*** Block opens ***
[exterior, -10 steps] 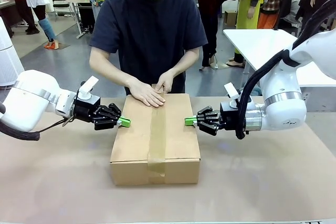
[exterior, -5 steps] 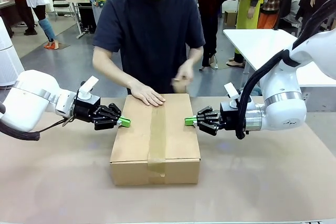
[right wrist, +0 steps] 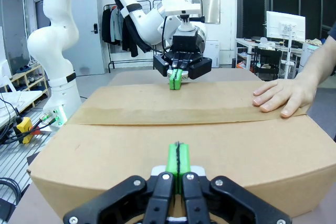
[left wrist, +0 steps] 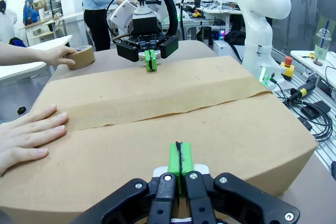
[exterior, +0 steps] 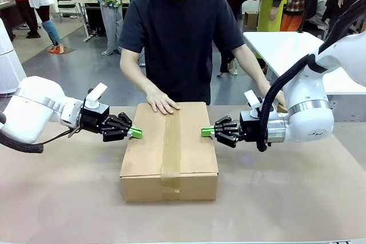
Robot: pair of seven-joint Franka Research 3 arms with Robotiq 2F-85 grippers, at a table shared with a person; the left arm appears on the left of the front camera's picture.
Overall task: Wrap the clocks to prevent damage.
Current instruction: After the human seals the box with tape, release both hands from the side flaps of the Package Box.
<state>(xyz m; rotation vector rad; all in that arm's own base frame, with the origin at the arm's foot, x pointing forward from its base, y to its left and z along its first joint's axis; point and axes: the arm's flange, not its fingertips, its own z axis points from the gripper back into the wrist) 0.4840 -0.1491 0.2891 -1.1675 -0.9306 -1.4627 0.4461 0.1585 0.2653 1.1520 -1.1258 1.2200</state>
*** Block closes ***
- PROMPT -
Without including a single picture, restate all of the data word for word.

- ANSWER TO THIS PROBLEM -
[exterior, -10 steps] 
[exterior, -5 steps] 
[right wrist, +0 steps] 
[left wrist, +0 steps] 
[exterior, +0 steps] 
Robot: pair of seven-joint Franka Research 3 arms with Robotiq 2F-85 grippers, at a table shared with a person; the left arm appears on the left of the front camera's picture.
Overall task: Wrap the clocks to prevent damage.
Current instruction: After the human seals the box with tape, release both hands from the side flaps of the Package Box.
<state>(xyz m; rotation vector rad; all in that arm's own base frame, with the origin at the arm's foot, x pointing forward from its base, y to its left and z along its first joint's axis; point and axes: the arm's flange, not its fingertips, its own z axis points from the gripper back into the wrist) 0.4840 -0.1491 0.2891 -1.1675 -0.9306 -1.4627 0.4461 0.1585 0.2653 1.1520 -1.1258 1.2200</state>

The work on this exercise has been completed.